Is the enzyme associated with aromatase called CYP19? If so, I've seen cheaper "imidazole fungicides" in just a quick google search such as Clotrimazole 1% sold in Terrasil. Would that not be sufficient?

 

[Wilfrid]

New data suggest that the principal androgen made by the human adrenal is 11-ketotestosterone (11-KT), a rarely studied steroid.

Interesting.
And thyroid comes into play again...
INFLUENCE OF THYROID HORMONE ON HYDROCORTISONE PRODUCTION AND METABOLISM *

 

[Estradiol]

Is the enzyme associated with aromatase called CYP19? If so, I've seen cheaper "imidazole fungicides" in just a quick google search such as Clotrimazole 1% sold in Terrasil. Would that not be sufficient?

Yes, clotrimazole also inhibits aromatase.

 

[Aries]

What's even more interesting is that my serum estradiol would always correlate with my TSH and prolactin. Whenever e2 was high, my TSH would fall between 3-4, and prolactin would always be at the top of the range, and sometimes above. Whenever I took the ai, my TSH would drop to 1.5ish, and prolactin would drop by ~200 mIU/L.

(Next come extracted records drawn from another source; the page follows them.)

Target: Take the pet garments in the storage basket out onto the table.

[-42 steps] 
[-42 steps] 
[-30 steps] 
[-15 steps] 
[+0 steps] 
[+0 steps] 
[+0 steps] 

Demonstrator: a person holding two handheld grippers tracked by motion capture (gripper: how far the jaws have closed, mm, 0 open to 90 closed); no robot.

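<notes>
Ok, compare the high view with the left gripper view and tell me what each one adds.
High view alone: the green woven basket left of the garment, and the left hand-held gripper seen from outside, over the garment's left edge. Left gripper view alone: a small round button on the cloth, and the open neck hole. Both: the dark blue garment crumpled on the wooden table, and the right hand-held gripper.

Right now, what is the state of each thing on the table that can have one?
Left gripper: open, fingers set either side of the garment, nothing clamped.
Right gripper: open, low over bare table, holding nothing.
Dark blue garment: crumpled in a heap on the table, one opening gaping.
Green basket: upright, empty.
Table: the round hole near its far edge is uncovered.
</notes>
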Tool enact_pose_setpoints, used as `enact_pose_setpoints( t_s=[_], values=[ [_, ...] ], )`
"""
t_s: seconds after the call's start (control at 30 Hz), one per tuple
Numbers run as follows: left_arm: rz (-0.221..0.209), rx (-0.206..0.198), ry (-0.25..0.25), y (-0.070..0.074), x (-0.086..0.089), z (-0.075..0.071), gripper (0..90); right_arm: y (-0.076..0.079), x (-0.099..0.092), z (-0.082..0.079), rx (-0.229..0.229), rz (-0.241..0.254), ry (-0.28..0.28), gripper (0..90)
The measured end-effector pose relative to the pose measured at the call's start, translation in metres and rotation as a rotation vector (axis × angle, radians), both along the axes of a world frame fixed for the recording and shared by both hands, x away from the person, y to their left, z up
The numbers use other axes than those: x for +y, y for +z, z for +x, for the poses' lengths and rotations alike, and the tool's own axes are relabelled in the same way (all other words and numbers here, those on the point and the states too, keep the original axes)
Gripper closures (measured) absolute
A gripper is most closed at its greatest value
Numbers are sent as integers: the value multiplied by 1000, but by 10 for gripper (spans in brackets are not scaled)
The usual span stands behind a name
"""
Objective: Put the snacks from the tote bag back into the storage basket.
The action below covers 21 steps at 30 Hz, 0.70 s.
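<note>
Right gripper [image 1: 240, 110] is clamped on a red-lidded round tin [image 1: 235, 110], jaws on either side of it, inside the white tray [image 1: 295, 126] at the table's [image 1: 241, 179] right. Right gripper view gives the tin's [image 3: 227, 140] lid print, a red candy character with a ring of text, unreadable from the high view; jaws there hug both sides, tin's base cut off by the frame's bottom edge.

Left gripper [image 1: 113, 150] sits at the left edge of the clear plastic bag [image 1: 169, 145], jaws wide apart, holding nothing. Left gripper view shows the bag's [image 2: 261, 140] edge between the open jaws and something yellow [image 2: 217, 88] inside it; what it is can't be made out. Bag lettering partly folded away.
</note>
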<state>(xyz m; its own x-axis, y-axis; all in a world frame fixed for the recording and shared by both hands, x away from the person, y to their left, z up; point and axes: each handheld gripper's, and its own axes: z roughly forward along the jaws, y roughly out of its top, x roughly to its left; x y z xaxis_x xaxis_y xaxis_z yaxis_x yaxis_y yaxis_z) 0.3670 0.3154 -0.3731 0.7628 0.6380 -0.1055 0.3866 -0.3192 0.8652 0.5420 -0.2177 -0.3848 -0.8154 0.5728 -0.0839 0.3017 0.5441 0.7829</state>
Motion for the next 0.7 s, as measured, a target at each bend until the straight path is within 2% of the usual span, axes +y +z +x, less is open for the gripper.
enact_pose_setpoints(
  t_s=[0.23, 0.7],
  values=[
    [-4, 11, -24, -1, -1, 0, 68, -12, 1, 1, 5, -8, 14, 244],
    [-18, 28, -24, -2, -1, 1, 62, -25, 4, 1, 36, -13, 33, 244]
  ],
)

I had zero concept of ray peat at this time (otherwise I wouldn't have been on exogenous testosterone ester, haha), but even then I noticed how the three would all change together.

I have had different experience with TSH and prolactin. I tested them together 4 times and had prolactin change over 300mIU/l without any correlation to TSH which was about 2 every time.

Btw, do you know from your personal experience or other labs posted in TRT forums what are the effects of exemestane/AIs on serum progesterone levels?